Nelson Mandela wished for people that your choices reflect your hopes, not your fears. We now have a chance in the face of the worst of us to show what we can be at our best, and I hope we take that chance.

I want to bring in my man, D. Lemon, to continue the coverage. It's good to see you. Little chilly. Sorry about the cold hand.

DON LEMON, CNN HOST: I'm pissed. You're more diplomatic than I am, I'm pissed. You know why I'm pissed? And I hate that word, but that's how I feel today.

I could have been mourning you. You could have been mourning me.

CUOMO: God forbid.

LEMON: God forbid, we could have lost our colleagues.

And this person who calls himself the president of the United States does not have the testicular fortitude to own his part in all of this. And I'm so sick and tired of people coming on television and equating a First Amendment right of protest to a potential act of terrorism. They are not equivalent, and we shouldn't let them get away with it because it's not the same thing. Fine, someone walks by. We're doing a live shot and they want to yell

at us, that's their business. They do it. You keep moving. No harm, no foul.

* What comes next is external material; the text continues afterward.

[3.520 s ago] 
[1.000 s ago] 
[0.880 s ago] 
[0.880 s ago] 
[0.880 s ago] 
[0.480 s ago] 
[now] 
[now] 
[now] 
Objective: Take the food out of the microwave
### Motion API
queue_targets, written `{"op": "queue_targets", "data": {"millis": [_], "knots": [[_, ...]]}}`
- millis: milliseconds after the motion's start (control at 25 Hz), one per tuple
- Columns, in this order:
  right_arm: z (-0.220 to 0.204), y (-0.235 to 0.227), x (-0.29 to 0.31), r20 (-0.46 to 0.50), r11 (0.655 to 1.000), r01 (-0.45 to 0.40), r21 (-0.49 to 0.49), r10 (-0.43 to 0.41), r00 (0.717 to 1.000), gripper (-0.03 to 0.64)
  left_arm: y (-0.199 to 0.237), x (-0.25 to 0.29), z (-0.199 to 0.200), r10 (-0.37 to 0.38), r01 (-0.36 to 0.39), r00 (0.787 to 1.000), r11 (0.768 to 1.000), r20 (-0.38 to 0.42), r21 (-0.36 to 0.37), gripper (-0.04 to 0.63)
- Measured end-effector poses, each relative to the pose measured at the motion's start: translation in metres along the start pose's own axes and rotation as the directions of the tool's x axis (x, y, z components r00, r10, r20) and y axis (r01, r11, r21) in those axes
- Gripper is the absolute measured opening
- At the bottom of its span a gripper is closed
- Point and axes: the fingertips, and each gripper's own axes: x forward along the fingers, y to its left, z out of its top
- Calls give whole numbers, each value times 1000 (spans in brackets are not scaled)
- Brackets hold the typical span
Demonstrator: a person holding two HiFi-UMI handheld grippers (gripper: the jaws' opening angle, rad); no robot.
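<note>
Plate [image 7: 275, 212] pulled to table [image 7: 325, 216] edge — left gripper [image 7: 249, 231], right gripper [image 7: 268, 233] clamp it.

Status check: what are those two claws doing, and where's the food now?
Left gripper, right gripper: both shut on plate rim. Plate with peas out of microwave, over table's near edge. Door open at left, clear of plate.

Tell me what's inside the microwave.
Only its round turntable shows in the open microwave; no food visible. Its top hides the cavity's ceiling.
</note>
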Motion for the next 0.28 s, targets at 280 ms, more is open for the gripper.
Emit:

I'm in a restaurant, someone doesn't like me, Don Lemon, fake news, you can call me whatever you want. No harm, no foul.

But someone delivering a bomb to your place of business that can potentially kill you and your co-workers, that's a horse of another color. And the two should not be equated. And I'm glad that you said that about they're not journalists because what they're doing is they're doing the bidding for this president who cannot own his own terrible, awful, damaging rhetoric.